### DIRECTIONS FOR THIS TASK
How many lines in the records below contain the string "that"? Answer with the number alone.

### DATA
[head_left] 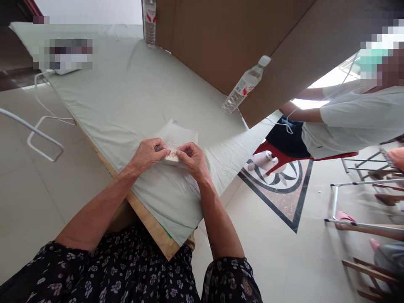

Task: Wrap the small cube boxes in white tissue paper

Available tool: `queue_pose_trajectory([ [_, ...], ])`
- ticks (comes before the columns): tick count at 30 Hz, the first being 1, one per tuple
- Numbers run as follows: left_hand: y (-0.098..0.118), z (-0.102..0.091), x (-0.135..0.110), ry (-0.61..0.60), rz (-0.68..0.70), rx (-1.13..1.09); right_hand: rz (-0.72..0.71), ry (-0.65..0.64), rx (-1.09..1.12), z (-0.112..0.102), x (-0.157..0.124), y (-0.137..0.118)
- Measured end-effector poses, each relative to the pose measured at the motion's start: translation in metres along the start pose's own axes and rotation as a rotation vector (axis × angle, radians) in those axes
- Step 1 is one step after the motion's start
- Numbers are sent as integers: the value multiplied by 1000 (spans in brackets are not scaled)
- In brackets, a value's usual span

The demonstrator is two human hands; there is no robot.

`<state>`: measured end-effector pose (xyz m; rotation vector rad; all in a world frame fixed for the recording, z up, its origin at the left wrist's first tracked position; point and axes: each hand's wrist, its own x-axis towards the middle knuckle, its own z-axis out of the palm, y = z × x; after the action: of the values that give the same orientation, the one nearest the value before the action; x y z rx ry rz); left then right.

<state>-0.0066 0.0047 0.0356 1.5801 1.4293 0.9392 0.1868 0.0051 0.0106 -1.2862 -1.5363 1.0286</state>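
Observation:
A clear plastic bag [179, 134] lies on the cloth-covered table near its front corner. At the bag's near side, a small pale block-like thing [173, 158] shows between my fingers; its kind is unclear. My left hand [150, 152] is closed, thumb and forefinger pinching the bag's near edge. From the other side, my right hand [193, 158] pinches the same edge, its fingertips close to the left ones. Small reddish marks show between the two thumbs. My fingers hide part of the bag and the block.
A tall brown cardboard panel [208, 38] stands across the table, with a water bottle [244, 86] leaning by its near end and another bottle [150, 23] farther back. A white device [67, 63] sits at the far left. At right, a person in a white shirt [356, 118] sits on a red chair [292, 158].

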Motion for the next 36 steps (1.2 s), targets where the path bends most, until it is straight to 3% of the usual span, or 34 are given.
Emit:
queue_pose_trajectory([
  [5, 1, 1, 2, -17, -30, -6, -274, 328, -440, -10, -22, -24],
  [6, 1, 1, 3, -25, -24, -11, -328, 340, -516, -10, -29, -30],
  [10, 0, 2, 3, -31, -6, -18, -448, 24, -658, 4, -42, -39],
  [12, -2, -2, 2, -20, 13, 4, -458, -60, -706, 13, -40, -33],
  [16, -6, -17, -5, 24, 46, 97, -458, -59, -791, 21, -33, -23],
  [19, -10, -26, -8, 47, -4, 222, -471, -80, -874, 21, -31, -24],
  [27, -15, -26, -14, 187, -127, 536, -519, -128, -1028, 22, -23, -29],
  [32, -6, -32, -12, 87, -288, 573, -517, -172, -1068, 21, -19, -33],
  [36, -4, -32, -4, 76, -313, 645, -495, -199, -1118, 20, -19, -38],
])
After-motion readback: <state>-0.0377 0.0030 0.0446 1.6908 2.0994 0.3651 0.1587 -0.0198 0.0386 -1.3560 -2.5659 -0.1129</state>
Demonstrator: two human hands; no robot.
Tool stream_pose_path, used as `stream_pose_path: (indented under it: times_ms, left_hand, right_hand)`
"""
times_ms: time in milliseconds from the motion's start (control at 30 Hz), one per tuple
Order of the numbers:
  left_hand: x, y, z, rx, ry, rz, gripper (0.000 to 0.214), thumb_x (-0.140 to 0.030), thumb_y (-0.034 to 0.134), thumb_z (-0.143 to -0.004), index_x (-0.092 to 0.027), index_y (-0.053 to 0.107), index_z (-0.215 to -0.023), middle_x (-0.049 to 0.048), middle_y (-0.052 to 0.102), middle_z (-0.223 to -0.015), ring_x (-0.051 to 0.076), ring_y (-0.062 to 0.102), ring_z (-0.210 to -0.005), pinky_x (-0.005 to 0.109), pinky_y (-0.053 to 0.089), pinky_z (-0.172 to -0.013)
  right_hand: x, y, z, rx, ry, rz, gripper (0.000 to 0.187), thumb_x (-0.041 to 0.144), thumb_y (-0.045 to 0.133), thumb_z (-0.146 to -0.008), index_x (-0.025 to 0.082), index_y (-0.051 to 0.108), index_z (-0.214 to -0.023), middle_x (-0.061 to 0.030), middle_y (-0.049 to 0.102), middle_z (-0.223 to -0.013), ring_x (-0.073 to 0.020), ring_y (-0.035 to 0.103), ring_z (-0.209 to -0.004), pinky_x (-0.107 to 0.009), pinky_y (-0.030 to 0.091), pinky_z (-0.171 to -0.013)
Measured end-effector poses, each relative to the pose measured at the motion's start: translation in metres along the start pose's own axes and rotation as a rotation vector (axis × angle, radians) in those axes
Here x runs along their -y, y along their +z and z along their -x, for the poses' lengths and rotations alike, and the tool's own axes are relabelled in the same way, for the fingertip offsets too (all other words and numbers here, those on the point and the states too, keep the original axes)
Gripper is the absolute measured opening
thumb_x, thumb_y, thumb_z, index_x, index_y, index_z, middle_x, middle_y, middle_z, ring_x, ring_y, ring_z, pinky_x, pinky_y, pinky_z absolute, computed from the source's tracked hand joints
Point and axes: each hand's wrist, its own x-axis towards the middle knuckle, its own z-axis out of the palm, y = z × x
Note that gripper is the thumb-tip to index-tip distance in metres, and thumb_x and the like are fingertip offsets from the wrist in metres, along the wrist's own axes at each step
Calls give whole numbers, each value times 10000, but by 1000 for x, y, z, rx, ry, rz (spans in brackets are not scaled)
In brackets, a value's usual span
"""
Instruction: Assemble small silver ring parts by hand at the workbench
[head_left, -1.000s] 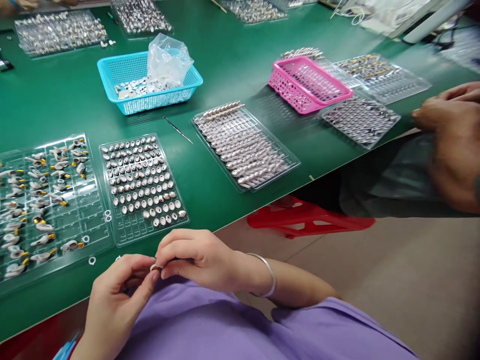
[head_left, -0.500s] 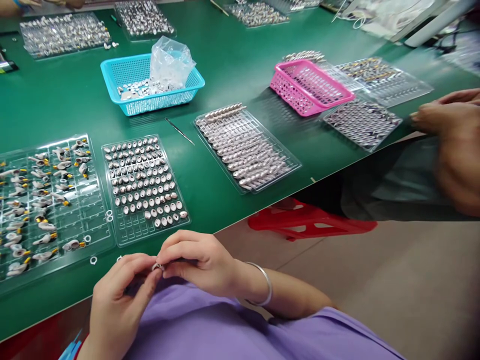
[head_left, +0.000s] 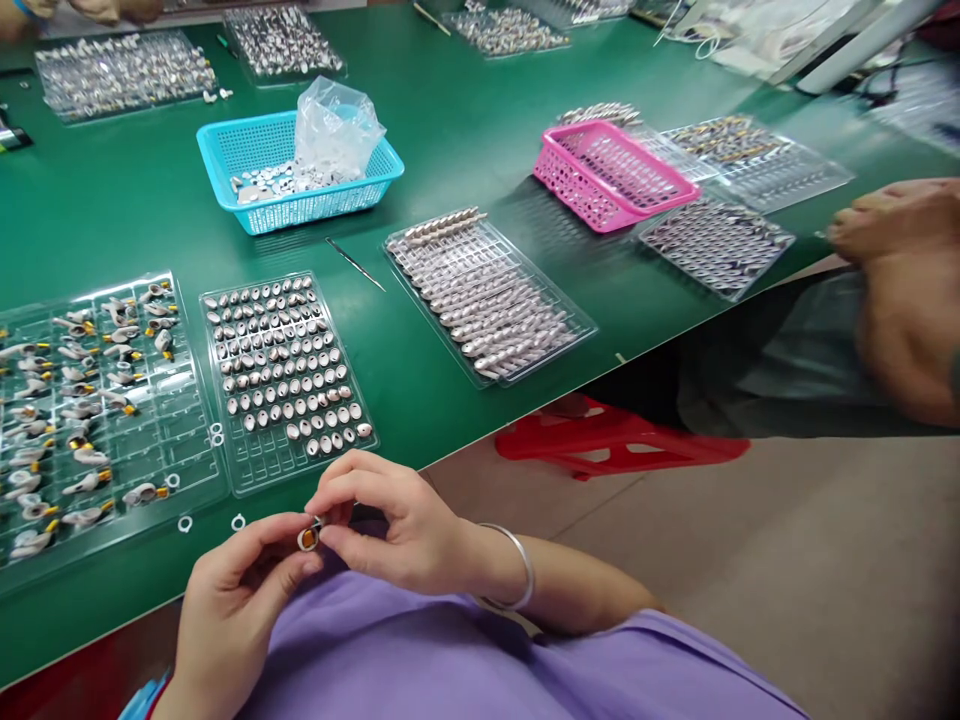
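In front of my lap, both hands meet at a small white earbud shell [head_left: 308,538] with an orange-yellow piece inside. My left hand [head_left: 236,590] pinches it from the left between thumb and forefinger. My right hand [head_left: 401,520], a silver bangle on its wrist, grips its right side with thumb and fingertips. Beyond the hands is a clear tray of oval earbud shells [head_left: 289,375] in rows. To its left lies a larger tray with earbud parts [head_left: 90,455] showing yellow strips. Small white rings [head_left: 238,522] are scattered by the near table edge.
Tweezers [head_left: 355,265] lie behind the trays, near a blue basket [head_left: 300,215] holding white parts and a plastic bag. A tray of white stem-like parts [head_left: 495,300] sits right of centre. A pink basket [head_left: 600,215] stands farther right, near another person's hand [head_left: 892,225]. Below is a red stool [head_left: 615,445].
The earbud shell has turned in my fingers, so its opening and orange-yellow inside now show. My right fingers have shifted slightly. The other person's hands at right have moved a little.
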Motion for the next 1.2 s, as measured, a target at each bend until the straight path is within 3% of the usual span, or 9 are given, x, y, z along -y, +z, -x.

### TASK RESPONSE
2